At the National Inventors Hall of Fame® (NIHF), we have the privilege of honoring many innovators whose contributions have helped those with CVDs and other heart-related illnesses. We invite you to celebrate World Heart Day with us by learning more about a few of these incredible Inductees.

 

John Baer, Karl Beyer Jr. James Sprague and Frederick Novello

Pharmacologists John Baer, Karl Beyer Jr., and organic chemists James Sprague and Frederick Novello were part of a team that pioneered thiazide diuretics, the first class of drugs to safely and effectively treat hypertension, also known as high blood pressure. Marketed and first sold as chlorothiazide in 1958, this was a safe and effective alternative to previous hypertension drugs, which were difficult to use and had potentially toxic side effects. Only one year later in 1959, the American Heart Association and the National Institutes of Health reported declining death rates resulting from cardiac events, which the organizations partially attributed to the release of thiazide diuretics. Today, this class of drugs remains in use as a first-line treatment for hypertension and related heart problems, and to decrease edema.

 

Wilson Greatbatch

Trained as an electrical engineer, Wilson Greatbatch was interested in combining insights from many different areas including medical electronics, agricultural genetics and electrochemistry. It was the combination of insights from these disparate fields that enabled him to invent the implantable pacemaker, a small device that can regulate a person’s heartbeat and prevent it from pumping too slowly. Greatbatch earned a patent for the first implantable cardiac pacemaker, and heart patient survival rates for those with these devices began to become comparable to those of a healthy population of a similar age. In addition to his induction into NIHF, Greatbatch was also a recipient of the National Medal of Technology and held more than 300 patents.

 

Stephen Heilman, Alois A. Langer, Michel Mirowski and Morton Mower

Stephen Heilman, Alois A. Langer, Michel Mirowski and Morton Mower created the automatic implantable cardioverter defibrillator (ICD), a battery-powered device placed under the skin that both tracks a person’s heartbeat and sends an electric shock to the heart to prevent it from beating too fast or erratically. About 800,000 people in the United States use ICDs, and the device has been shown to be 99% effective in treating sudden cardiac arrest. Research has also shown that ICDs can extend the lives of patients suffering from life-threatening heart conditions, and one study found that patients who used an ICD for eight years had a “37 percent lower chance of death from any cause than those without one.”

 

Esther Sans Takeuchi

Energy storage expert Esther Takeuchi led efforts to invent and refine lithium/silver vanadium oxide (Li/SVO) battery technology that today is utilized in the majority of today’s ICDs. ICDs are able to function in part thanks to their high energy density batteries that support intermittent high-power pulses.
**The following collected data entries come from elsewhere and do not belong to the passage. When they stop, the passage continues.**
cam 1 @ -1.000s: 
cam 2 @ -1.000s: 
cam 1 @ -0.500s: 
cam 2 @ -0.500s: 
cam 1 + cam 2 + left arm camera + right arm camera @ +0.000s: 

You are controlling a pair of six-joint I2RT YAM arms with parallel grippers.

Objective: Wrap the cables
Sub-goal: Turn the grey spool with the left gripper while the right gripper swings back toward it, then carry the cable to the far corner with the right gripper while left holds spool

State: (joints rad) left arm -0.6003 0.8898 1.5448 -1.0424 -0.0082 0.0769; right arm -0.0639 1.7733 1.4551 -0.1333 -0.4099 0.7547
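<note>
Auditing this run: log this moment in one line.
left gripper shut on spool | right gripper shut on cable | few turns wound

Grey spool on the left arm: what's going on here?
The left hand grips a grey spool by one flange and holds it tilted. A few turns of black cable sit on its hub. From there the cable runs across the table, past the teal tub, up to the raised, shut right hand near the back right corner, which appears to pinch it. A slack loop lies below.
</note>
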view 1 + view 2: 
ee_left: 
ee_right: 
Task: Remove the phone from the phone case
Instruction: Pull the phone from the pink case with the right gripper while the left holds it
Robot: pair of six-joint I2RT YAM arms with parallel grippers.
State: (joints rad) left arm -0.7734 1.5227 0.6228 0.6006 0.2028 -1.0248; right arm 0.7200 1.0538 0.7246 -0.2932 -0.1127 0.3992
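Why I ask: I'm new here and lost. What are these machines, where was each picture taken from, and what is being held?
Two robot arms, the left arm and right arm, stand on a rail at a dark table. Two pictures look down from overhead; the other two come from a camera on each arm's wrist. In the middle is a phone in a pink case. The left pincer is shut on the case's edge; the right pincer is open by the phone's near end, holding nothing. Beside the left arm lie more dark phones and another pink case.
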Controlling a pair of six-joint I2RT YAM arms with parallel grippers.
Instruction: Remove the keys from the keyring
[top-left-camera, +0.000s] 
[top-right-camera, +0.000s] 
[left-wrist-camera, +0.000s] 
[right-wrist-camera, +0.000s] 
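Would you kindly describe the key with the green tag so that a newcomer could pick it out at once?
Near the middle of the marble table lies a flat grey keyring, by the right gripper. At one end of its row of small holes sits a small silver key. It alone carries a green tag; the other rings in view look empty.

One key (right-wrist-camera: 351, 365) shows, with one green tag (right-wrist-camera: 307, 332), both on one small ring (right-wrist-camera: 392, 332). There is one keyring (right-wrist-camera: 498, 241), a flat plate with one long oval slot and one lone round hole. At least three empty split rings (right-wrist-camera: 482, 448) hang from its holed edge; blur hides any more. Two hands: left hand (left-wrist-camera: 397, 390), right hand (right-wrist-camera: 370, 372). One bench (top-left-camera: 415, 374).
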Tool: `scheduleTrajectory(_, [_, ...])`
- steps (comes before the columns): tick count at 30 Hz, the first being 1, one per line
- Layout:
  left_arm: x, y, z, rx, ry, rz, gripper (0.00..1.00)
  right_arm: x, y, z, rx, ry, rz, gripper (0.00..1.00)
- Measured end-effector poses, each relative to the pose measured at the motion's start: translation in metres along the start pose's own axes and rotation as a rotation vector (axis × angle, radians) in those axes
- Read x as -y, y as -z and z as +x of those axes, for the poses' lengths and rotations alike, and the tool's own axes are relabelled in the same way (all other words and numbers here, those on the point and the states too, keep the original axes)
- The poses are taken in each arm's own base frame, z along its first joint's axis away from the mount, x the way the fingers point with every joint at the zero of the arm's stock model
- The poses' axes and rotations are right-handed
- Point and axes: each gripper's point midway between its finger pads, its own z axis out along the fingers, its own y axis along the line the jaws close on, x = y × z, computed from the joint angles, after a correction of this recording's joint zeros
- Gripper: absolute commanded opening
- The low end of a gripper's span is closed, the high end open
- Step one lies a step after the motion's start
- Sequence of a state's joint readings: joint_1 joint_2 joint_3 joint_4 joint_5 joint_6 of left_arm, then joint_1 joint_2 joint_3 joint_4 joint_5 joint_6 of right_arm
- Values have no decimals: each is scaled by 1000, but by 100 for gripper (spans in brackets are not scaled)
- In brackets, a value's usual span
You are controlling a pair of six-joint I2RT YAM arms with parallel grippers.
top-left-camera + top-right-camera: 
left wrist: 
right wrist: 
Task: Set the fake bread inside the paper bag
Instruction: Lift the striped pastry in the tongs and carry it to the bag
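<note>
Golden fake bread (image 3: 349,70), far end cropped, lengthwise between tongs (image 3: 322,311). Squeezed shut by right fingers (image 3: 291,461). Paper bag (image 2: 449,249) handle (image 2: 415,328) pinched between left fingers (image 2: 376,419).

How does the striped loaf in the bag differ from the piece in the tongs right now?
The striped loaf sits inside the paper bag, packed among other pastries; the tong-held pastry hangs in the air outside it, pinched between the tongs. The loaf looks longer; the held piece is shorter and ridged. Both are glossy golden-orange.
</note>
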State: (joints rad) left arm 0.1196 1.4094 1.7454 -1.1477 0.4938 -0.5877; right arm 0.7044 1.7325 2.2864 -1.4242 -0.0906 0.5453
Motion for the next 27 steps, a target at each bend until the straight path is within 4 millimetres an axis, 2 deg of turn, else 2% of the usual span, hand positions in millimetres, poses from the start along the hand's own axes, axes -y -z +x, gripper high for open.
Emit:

Takeuchi’s innovation includes the implementation of cathodes that employ both silver and vanadium (as opposed to just one metal) and the ability for the ICD to monitor the levels of the discharge so that patients know when the battery needs to be replaced. Today, Takeuchi is a distinguished professor at Stony Brook University where she teaches in the materials and chemical engineering department. In addition to her 2011 induction into NIHF, she is the recipient of the 2008 National Medal of Technology and Innovation and has earned over 150 U.S. patents.